Bebês desnutridos, mães sem condições de amamentar e famílias presas em abrigos precários expõem a face mais cruel da crise humanitária em Gaza
Crianças sem infância
As câmeras registram, mas os rostos infantis permanecem inexpressivos em Gaza. Não há sorrisos. As crianças pouco reagem à presença dos cinegrafistas. O cotidiano de destruição, medo e fome apagou qualquer traço de surpresa ou curiosidade. Vivendo entre mortos e sobreviventes, elas esperam, exaustas, por refeições escassas — quando não por pratos vazios.
A familiaridade com a presença da imprensa, como a equipe local da BBC, se mistura ao cenário de desespero: corpos frágeis, roupas improvisadas, nomes escritos em pedaços de tecido, em hospitais que mais se assemelham a campos de refugiados. Após 19 meses de guerra e sob uma nova ofensiva israelense, a cobertura feita por jornalistas locais se tornou um testemunho silencioso da devastação diária.
O drama de Siwar: fome nos primeiros meses de vida
Em Khan Younis, no hospital Nasser, um cinegrafista da BBC — cuja identidade é preservada por segurança — registrou recentemente o estado crítico de Siwar Ashour, um bebê de apenas cinco meses. Pesando pouco mais de 2 kg, a menina representa o impacto direto da fome e do colapso dos serviços de saúde.
Abalado pelas imagens que captou, o profissional relatou à equipe editorial que sentiu algo “se romper por dentro”. Dias depois, soube que Siwar havia recebido alta. Decidiu, então, procurá-la em meio a escombros e tendas improvisadas, onde hoje ela vive com a mãe e a avó.
Escassez de leite e risco de morte
Siwar é alérgica à maioria dos leites em pó. A fórmula que a mantém viva é difícil de encontrar em meio ao bloqueio imposto por Israel, que restringe severamente a entrada de ajuda humanitária.
Najwa, a mãe, de 23 anos, relata que a bebê teve uma leve melhora no hospital, mas voltou a perder peso após a alta. “Disseram que ela estava melhor, mas ainda está muito magra. Só nos deram uma lata de leite e agora já está acabando”, lamenta.
Além da fome, a higiene é precária. Moscas cercam o rosto da criança. Najwa tenta protegê-la com um lenço, enquanto as bombas continuam a cair ao redor. Desde que nasceu, Siwar escuta diariamente o som de explosões, drones e tiros. “Ela entende esses sons. Quando ouve tanques e aviões, chora de medo”, diz a mãe.

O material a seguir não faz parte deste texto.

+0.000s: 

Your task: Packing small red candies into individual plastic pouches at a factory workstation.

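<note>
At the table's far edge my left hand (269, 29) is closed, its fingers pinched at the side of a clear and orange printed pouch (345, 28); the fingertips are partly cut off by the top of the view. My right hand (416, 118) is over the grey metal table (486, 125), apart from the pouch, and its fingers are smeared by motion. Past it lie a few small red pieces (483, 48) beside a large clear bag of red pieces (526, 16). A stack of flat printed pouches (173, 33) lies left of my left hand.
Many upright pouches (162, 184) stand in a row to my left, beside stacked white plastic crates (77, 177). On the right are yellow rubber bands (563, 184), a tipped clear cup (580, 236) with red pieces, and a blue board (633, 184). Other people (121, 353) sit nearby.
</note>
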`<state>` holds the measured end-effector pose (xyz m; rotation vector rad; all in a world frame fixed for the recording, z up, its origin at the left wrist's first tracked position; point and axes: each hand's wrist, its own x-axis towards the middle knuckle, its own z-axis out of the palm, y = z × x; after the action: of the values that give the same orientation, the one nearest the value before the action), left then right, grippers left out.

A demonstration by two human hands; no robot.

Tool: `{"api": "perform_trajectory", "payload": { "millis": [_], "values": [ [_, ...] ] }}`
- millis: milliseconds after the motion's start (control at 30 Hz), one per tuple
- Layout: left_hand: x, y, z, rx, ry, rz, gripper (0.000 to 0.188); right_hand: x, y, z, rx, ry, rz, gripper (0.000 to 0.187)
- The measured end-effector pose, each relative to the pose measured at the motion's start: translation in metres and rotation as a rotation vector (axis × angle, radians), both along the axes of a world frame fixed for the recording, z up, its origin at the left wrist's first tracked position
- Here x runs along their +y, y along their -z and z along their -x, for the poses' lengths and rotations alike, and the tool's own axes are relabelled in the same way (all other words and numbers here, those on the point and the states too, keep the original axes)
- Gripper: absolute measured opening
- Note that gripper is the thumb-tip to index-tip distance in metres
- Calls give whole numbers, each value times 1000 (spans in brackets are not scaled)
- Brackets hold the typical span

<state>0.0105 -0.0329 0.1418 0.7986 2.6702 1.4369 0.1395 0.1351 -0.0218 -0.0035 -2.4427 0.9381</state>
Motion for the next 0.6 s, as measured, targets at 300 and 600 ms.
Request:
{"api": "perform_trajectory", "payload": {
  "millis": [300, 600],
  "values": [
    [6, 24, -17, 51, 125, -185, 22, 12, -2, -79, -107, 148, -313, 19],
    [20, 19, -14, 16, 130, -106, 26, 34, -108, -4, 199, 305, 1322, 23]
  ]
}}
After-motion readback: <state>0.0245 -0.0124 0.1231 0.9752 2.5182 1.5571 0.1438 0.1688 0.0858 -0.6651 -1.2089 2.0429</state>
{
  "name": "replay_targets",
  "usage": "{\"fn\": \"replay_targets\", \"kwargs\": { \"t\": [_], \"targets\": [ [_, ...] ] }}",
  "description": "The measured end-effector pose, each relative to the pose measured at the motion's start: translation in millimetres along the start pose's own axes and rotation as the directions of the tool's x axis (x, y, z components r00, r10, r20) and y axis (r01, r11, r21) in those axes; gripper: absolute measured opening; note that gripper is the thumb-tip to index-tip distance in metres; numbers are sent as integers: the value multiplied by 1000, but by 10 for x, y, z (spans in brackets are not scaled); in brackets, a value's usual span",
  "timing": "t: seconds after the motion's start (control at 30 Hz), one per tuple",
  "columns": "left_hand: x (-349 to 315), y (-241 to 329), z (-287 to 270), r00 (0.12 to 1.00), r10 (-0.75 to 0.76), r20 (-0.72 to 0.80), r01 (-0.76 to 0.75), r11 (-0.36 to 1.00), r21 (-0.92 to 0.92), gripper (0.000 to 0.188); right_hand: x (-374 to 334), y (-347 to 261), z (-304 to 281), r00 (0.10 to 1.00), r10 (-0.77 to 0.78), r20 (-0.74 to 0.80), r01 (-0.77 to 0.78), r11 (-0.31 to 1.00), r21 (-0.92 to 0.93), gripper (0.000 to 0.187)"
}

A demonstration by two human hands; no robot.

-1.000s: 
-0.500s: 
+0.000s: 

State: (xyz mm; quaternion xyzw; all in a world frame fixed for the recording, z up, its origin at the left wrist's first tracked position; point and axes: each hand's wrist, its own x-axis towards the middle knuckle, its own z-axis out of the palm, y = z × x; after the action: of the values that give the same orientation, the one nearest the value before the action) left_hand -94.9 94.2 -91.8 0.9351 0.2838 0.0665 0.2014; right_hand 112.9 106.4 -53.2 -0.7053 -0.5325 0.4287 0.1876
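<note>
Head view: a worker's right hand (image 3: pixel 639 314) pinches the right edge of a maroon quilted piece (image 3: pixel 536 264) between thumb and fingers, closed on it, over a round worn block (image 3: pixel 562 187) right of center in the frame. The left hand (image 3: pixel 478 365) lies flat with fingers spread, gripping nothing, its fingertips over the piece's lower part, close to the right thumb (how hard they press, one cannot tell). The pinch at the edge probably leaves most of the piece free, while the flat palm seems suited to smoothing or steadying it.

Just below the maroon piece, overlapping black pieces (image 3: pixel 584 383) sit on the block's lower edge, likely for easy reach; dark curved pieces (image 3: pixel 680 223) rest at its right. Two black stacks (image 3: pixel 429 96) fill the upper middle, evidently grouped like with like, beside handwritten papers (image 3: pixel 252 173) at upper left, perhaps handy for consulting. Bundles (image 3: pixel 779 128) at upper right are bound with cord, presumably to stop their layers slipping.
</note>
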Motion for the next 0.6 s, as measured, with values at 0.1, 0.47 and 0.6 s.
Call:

Mães desnutridas e sem leite materno
A crise de desnutrição atinge também as mulheres. Segundo médicos em Gaza, muitas mães já não conseguem produzir leite para seus filhos. A principal razão é a falta de alimentos e de água potável. Najwa conta que não conseguiu amamentar Siwar desde o nascimento, e que, mesmo agora, luta para obter fraldas e alimentos básicos.
Ela e sua mãe, Reem, dividem um barraco com colchões velhos e poucos móveis. Vivem em Al-Mawasi, uma área superlotada de deslocados, onde a insegurança alimentar é extrema e não há qualquer garantia de assistência.
Israel nega crise alimentar, mas ONU e entidades humanitárias contestam
Em 22 de maio, o órgão militar israelense COGAT declarou que não há escassez de alimentos em Gaza. Afirmou ainda que “quantidades significativas de comida para bebês e farinha” foram entregues recentemente e reiterou que o Hamas estaria desviando parte da ajuda.
As alegações, no entanto, são rejeitadas por agências humanitárias, a ONU e governos estrangeiros como o Reino Unido e os Estados Unidos. O presidente norte-americano Donald Trump reconheceu publicamente que há pessoas “passando fome” em Gaza.
O secretário-geral da ONU, António Guterres, afirmou que o volume de ajuda permitido por Israel equivale a “uma colher de chá”. Ele destacou a escassez de combustível, gás de cozinha e até mesmo materiais para purificação de água.
Segundo dados da ONU, cerca de 80% da Faixa de Gaza foi transformada em zona militar ou forçou a evacuação de seus moradores.
Esperança bloqueada: a única constante é o sofrimento
A sucessão de declarações, condenações e promessas pouco alterou a realidade dos 2,1 milhões de habitantes de Gaza. Para mães como Najwa, o passado se tornou irrelevante. O futuro, incerto. Resta apenas o presente — e a luta para sobreviver a cada dia.
“Não pensamos no futuro nem no passado”, diz ela, olhando para a filha. Em Gaza, o tempo é medido pelo som das bombas e pela chegada — ou não — do próximo prato de comida.